The returnfield functionality was originally meant as a convenient way
to return enough information for a meaningful resultset to display, say,
on a web page.  It was not meant to return whole document chunks for
further processing.  I can see how this would be useful, but it would
require returning a namespace defined chunk so that a parser would know
what to do with it.  Metacat currently uses the returnfields to build
the resultset table, then a request must be made for the whole document
in order to do further processing. 

				Looking at the responses 1-3 below, to
me, they are all invalid and potentially problematic.  without a
namespace to parse those xml chunks off of, the parser is left to just
do well-formedness checking and any query into these document chunks may
fail because we don't know what to expect to get back before doing the
processing (e.g. an xpath query). 

				So I guess to make a short answer long,
I agree with Peter's assessment of sticking with response 4 (which is
basically what metacat has done all along). 

				chad 

				Rod Spears wrote: 

				Is anyone better qualified than me,
going to address Peter's questions? 

				Please someone respond, thanks. 

				Rod 

				Peter McCartney wrote: 

				it has to be well formed no matter what.
so the question is really how can we identify a namespace for the result
set when the content we stick in there has no hope of being valid?
further, how can we define  a set of rules for how the results are to be
evaluated against that namespace yet not be valid? 
				request 1:
'*/creator/individualName/surname', '/eml/dataset 

				Rule1: "content must appear in minimal
xml tree needed to accomodate the informaton" 

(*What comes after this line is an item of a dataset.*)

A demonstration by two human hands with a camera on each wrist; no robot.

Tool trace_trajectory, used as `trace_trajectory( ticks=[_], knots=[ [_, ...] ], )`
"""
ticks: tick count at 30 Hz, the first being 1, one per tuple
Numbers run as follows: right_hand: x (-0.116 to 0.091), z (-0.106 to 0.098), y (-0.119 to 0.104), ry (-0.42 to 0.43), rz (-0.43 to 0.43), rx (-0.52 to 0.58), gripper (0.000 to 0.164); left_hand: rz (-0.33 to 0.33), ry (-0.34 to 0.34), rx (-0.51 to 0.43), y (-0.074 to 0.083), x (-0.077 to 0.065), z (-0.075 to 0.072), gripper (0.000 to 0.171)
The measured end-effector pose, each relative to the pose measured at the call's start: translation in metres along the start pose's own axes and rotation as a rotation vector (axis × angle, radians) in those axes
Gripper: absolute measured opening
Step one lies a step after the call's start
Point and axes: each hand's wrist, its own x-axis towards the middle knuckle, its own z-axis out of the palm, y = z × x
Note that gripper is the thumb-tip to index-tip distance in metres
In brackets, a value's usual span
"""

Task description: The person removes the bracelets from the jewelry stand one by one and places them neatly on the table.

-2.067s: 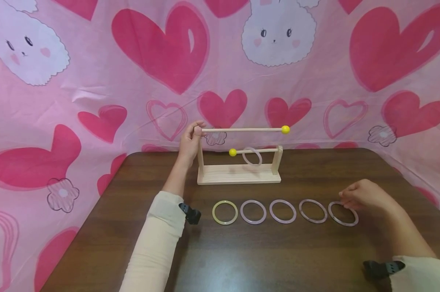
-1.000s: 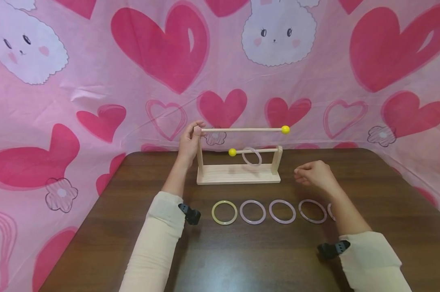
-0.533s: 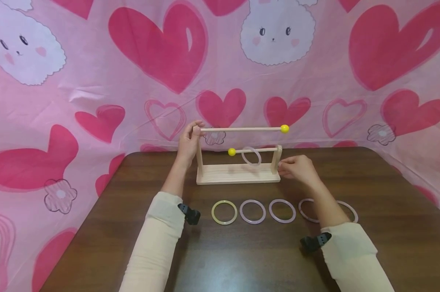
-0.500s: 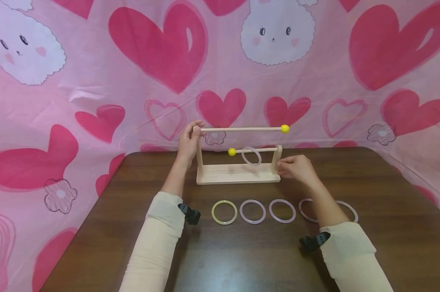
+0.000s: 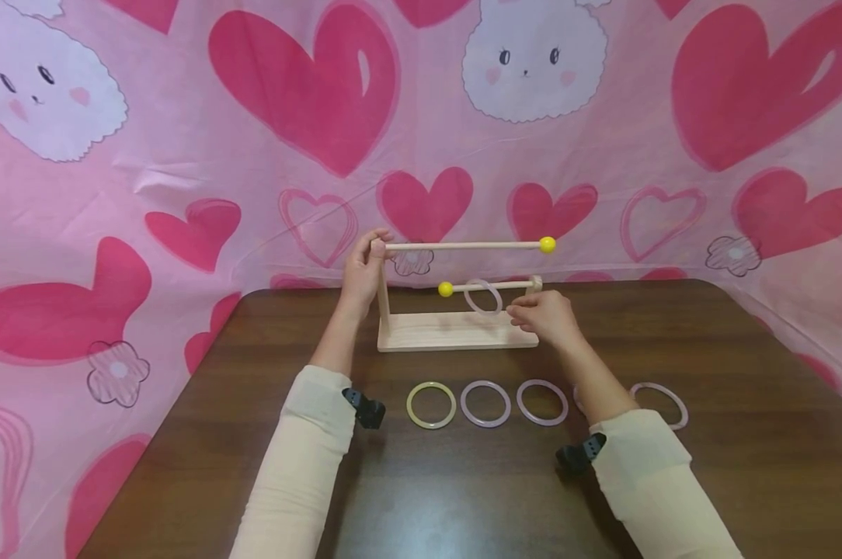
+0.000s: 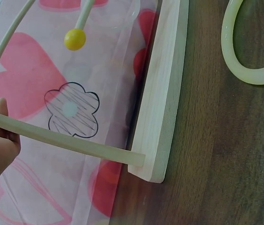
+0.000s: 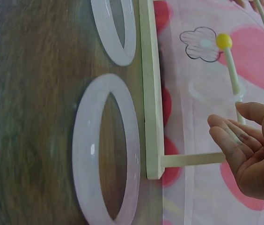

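A pale wooden stand [image 5: 456, 334] has two horizontal rods, each tipped with a yellow ball. My left hand [image 5: 362, 272] grips the top of its left post, thumb against the upper rod's [image 5: 463, 246] fixed end. A pale lavender ring [image 5: 499, 299] hangs on the lower rod [image 5: 512, 286]. Just right of that ring is my right hand [image 5: 550, 317], in front of the right post, which it partly hides. In the right wrist view the right hand's fingers [image 7: 232, 140] are loosely extended, thumb apart, holding nothing.
On the dark wooden table [image 5: 421, 481], in front of the stand, lies a row of rings: a yellow ring [image 5: 431, 426] at the left, then lavender ones [image 5: 486, 425]. One is mostly covered by the right forearm. A pink heart-patterned cloth [image 5: 421, 116] hangs behind.
My right hand has moved left and away from the row's rightmost ring, past the right post toward the hanging ring. The left hand keeps its grip on the stand.
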Motion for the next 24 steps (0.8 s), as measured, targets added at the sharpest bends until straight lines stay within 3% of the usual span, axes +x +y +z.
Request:
trace_trajectory(
  ticks=[12,24],
  knots=[
    [0.007,0.016,-0.009,0.068,-0.098,-0.185,0.028,-0.007,-0.007,-0.006,0.0,0.001,0.0,0.028],
    [0.007,0.022,-0.012,0.167,-0.122,-0.246,0.021,-0.014,-0.001,0.009,-0.002,0.001,-0.001,0.028]
  ],
)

				Rule2: "content must appear in a
potentially valid xml tree that invalidates only due other required
elements missing. 

				rule 3 "conent must appear in a tree
that placed in in correct node ancestry for the declared namespace. 

				response 1: meets 1 and 3 and is well
formed. Requires just knowledge of parent ancestry to build. 
				<eml> 
				    <dataset> 
				    <creator> 
				        <individualName> 

<surname>mccartney</surname> 
				                <surname>jones</surname>

				        </individualname> 
				    </creator> 
				</dataset> 
				<eml> 

				response 2: meets 1, 2 and 3 and is well
formed. Requires knowledge of ancestry and index (ie jones is in
creator[2] of dataset[1] ) 
				<eml> 
				    <dataset> 
				    <creator> 
				        <individualName> 

<surname>mccartney</surname> 
				        </individualname> 
				    </creator> 
				    <creator> 
				        <individualName> 
				                <surname>jones</surname>

				        </individualname> 
				    </creator> 
				  </dataset> 
				<eml> 

				response 3: meets 3 and is not well
formed. rquires knowledge of ancestry. 

				<eml> 
				    <dataset> 
				    <creator> 
				        <individualName> 

<surname>mccartney</surname> 
				        </individualname> 
				    </creator> 
				</dataset> 
				<eml> 
				    <dataset> 
				    <creator> 
				        <individualName> 
				                <surname>jones</surname>

				        </individualname> 
				    </creator> 
				</dataset> 
				</eml> 

				and just a reminder of where we
originally started from (approximately)   
				reponse 4: meets no rule, cannot
validated, but conveys all the information to generate format 1 or 3
above using a string tokenizer and a jDOM. but not option 2.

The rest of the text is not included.